2016年06月08日 05時01分40秒 | ハチパパのひとり言

自由が丘は昭和41年から5年半、銀行支店に勤めていた街で懐かしい。先月も九品仏浄真寺を訪ねた帰りに立ち寄ったばかりだ。

録画しておいたNHK-BSプレミアム「TOKYOディープ自由が丘」。番組の最初に出てきたのは「モンブラン」。昔と変わらぬ東郷青児の大きな絵が目に入る。店名通りのモンブランは、銀行で資金がよく集まったときにご褒美に出されて食べたりした。栗の甘露煮という和のテイストを取り入れ、洋菓子になじみがない日本人の舌に合わせて作られたという。ケーキを食べたことがほとんどなかった私にとって、今でも忘れられないモンブランの味である。

創業68年という古本屋「NISHIMURA BUNSENDO」三代目が登場。ライフワークは自由が丘の歴史研究だそうで、自由が丘の名前の由来を初めて知った。

もともとは碑衾村(ひぶすまむら)と言われていて、昭和のはじめヨーロッパ帰りの文化人が、この街に移り住んできて、芸術家たちが勝手に「自由ケ丘」(昭和40年自由が丘に改称)という名前をつけて本当にそのまま街の名前になったそうだ。

名付け親は舞踊家石井漠という人で、私も記憶にある名前だ。いまでもお孫さんが石井漠記念スタジオとして現代舞踊を引き継いでいる。

太平洋戦争が始まったころ、自由という文字がアメリカ的で軟弱だということで、町名変更しろとまで言われたらしいが、街の人達が自由ヶ丘を守り通したとのこと。番組訪ねびとのタレントで女優の豊田エリーさん曰く、穏やかな街のイメージなのに、反骨精神が地盤にあると評していた。
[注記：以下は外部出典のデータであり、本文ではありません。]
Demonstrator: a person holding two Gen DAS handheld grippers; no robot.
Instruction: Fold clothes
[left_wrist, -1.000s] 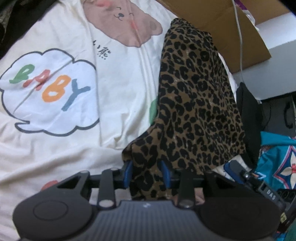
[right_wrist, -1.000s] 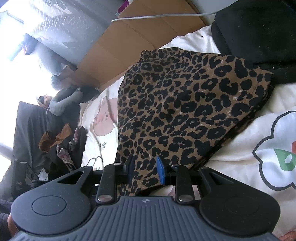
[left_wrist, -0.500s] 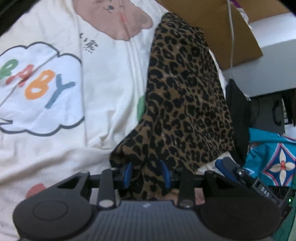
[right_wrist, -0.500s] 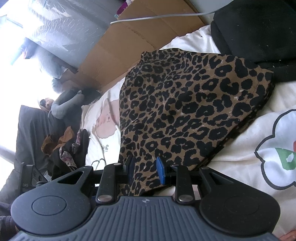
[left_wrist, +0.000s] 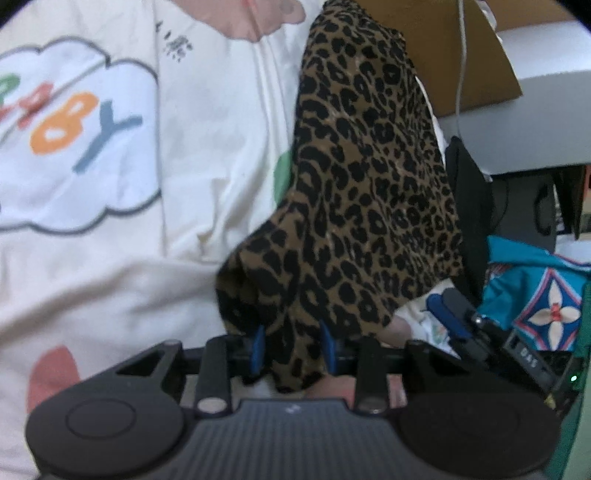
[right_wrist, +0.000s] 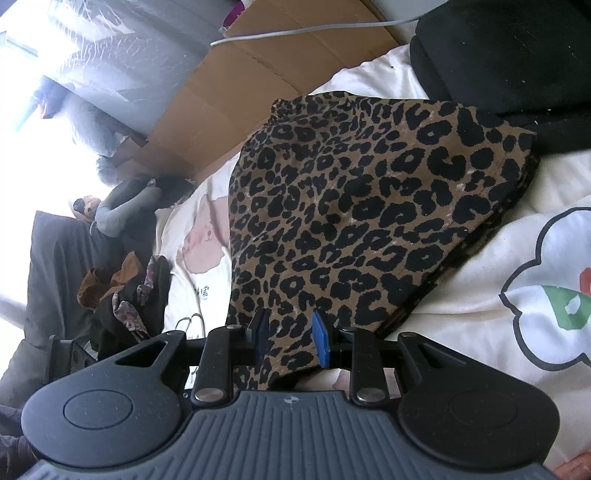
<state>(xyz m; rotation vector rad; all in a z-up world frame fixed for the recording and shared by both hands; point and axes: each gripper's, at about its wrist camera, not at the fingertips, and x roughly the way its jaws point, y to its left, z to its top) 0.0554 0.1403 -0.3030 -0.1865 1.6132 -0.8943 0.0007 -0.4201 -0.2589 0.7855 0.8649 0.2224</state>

私自身、浜松から単身東京へ転勤になった場所で、銀行としても開店3年目の若い店舗。自由ヶ丘の駅前の南風ビルの1階と2階で狭いながらも落ち着いた雰囲気のいい店だった。ここで同期の女子と社内結婚したが、3年半後二人の息子を残してガンで逝ってしまった。

南風ビルの地下には「ファイブスポット」というモダンジャズのライブハウスがあった。ここはビルオーナーの娘婿でもあるジャズ評論家イソノテルヲ氏が経営していて、ニューヨーク帰りの若いジャズピアニストのモダンジャズを肴に、銀行の先輩と時々ウィスキーの水割りを飲んでいた。

とにかく自由が丘は思い出の多い街で懐かしさもあり、これからも時々ふらっと立ち寄りたい場所である。